Assignment =>
Answer with a single number stating how many lines of the entries below include the string "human".
== Stored data ==
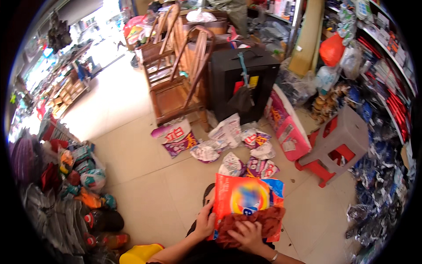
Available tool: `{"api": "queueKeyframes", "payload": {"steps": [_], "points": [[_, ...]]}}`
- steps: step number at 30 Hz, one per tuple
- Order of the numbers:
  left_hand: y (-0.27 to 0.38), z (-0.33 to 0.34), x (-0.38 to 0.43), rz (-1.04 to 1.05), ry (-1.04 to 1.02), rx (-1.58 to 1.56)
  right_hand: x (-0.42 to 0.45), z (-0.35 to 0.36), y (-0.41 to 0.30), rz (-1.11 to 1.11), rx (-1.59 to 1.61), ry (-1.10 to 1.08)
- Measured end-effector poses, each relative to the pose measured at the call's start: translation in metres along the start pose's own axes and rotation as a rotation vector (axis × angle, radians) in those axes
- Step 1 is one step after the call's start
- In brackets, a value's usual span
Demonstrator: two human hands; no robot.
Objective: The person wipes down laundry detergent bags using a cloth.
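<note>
An orange plastic detergent bag [227,188] with a round yellow and blue emblem lies over my lap. My left hand [206,219] grips its left edge. My right hand [249,234] lies with fingers bent on a dark red cloth [272,217], pressing it against the lower front of the bag. Just beyond the bag, several crumpled white and purple detergent bags [227,130] are scattered on the tiled floor, and a flatter one [176,137] lies to their left.
A grey and red plastic stool [351,132] stands right, beside a pink and white package [290,128]. Ahead are a black case [244,69] and wooden chairs [174,99]. Filled bags and dark bottles [105,220] line the left; a yellow object [140,254] is near my left arm.
</note>
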State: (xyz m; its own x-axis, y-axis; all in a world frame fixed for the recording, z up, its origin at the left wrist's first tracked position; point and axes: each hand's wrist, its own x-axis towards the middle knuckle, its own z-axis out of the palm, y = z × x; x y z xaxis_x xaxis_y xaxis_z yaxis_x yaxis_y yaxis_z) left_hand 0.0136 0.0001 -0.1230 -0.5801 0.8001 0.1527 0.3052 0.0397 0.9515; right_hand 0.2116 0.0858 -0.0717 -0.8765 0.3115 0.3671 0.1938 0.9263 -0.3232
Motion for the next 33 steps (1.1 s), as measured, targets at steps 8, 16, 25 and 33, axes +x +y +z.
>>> {"api": "queueKeyframes", "payload": {"steps": [8,16,25,33], "points": [[0.003,-0.002,-0.002,-0.018,-0.001,-0.024,0.035,-0.004,0.085,0.415,-0.065,0.226],[0.006,-0.005,0.003,-0.013,-0.031,-0.044,0.023,0.01,0.003,0.241,-0.062,0.103],[-0.001,-0.004,0.007,-0.053,-0.054,-0.028,-0.051,-0.009,0.015,-0.047,-0.002,-0.004],[0.002,0.001,0.012,-0.09,-0.031,-0.137,-0.061,-0.015,0.027,-0.046,0.027,-0.045]]}}
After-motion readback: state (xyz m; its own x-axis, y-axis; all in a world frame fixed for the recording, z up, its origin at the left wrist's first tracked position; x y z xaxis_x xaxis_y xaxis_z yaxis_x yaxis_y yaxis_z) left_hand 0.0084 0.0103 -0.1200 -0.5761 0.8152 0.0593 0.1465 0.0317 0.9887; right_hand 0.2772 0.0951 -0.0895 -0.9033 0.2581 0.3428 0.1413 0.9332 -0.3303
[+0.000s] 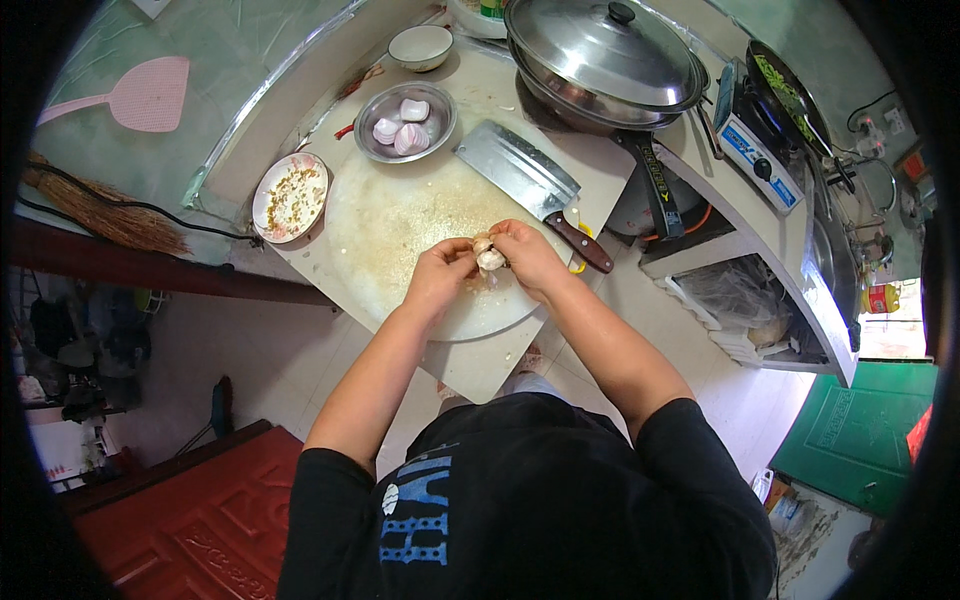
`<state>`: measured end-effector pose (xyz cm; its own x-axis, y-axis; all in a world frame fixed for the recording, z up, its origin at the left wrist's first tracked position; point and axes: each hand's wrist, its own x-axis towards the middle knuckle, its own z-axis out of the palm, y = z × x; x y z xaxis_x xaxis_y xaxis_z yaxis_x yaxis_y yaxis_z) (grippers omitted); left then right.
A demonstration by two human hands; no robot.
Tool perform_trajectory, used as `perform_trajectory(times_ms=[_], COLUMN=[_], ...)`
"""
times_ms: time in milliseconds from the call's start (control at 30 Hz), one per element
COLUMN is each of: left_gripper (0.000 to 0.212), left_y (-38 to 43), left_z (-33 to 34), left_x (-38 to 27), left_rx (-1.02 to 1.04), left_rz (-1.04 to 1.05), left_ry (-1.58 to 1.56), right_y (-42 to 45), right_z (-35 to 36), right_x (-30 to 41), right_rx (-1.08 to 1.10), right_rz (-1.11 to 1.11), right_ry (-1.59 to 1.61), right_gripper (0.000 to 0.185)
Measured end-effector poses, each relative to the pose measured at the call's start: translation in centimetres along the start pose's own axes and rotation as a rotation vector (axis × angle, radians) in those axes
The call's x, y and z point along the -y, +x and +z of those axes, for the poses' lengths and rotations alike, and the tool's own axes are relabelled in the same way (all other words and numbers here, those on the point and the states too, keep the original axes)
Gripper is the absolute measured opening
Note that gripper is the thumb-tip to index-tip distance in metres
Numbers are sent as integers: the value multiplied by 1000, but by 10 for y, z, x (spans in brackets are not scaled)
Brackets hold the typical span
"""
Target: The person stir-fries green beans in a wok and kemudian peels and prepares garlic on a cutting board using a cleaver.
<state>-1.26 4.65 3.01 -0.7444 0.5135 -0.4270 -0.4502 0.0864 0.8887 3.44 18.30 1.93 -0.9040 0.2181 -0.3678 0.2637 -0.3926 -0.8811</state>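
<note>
Above the near part of a round white cutting board [375, 255], my two hands meet at a garlic bulb [491, 259]. My right hand [528, 253] grips it from the right side. The fingertips of my left hand [441, 271] pinch its left side, partly hiding it. Bits of papery skin [480, 283] show just below the bulb. A cleaver [521, 169] lies on the board beyond my right hand, its brown handle pointing toward the near right. Peeled onion pieces [412, 139] sit in a steel bowl [364, 112] at the board's far side.
A plate [322, 180] with chopped bits stands left of the board, and an empty white bowl [421, 48] stands behind. A lidded wok [607, 56] fills the far right, its black handle [660, 187] jutting nearward. Farther right, a pan of green vegetables [784, 90] sits on a portable gas stove [759, 166].
</note>
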Motion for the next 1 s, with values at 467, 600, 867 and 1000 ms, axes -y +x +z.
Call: perform_trajectory(times_ms=[467,600,867,1000], left_gripper=[30,30,29,25], left_y=[-3,-1,-14,-14], left_z=[1,0,5,9], left_x=[2,2,-12,-4], left_rx=[-97,-169,-120,-89], left_rz=[282,492,648,436], left_ry=[134,363,572,155], right_y=[-11,-14,-16,-12], right_z=[3,7,6,5], right_x=[14,16,24,12], right_rx=[-73,-92,-37,-14], right_rz=[-33,-77,-53,59], right_ry=[-459,-618,-489,-137], right_gripper=[26,24,20,16])
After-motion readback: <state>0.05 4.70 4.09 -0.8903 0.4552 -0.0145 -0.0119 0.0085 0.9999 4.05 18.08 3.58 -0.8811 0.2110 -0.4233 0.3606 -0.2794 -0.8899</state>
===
Answer to this problem =>
2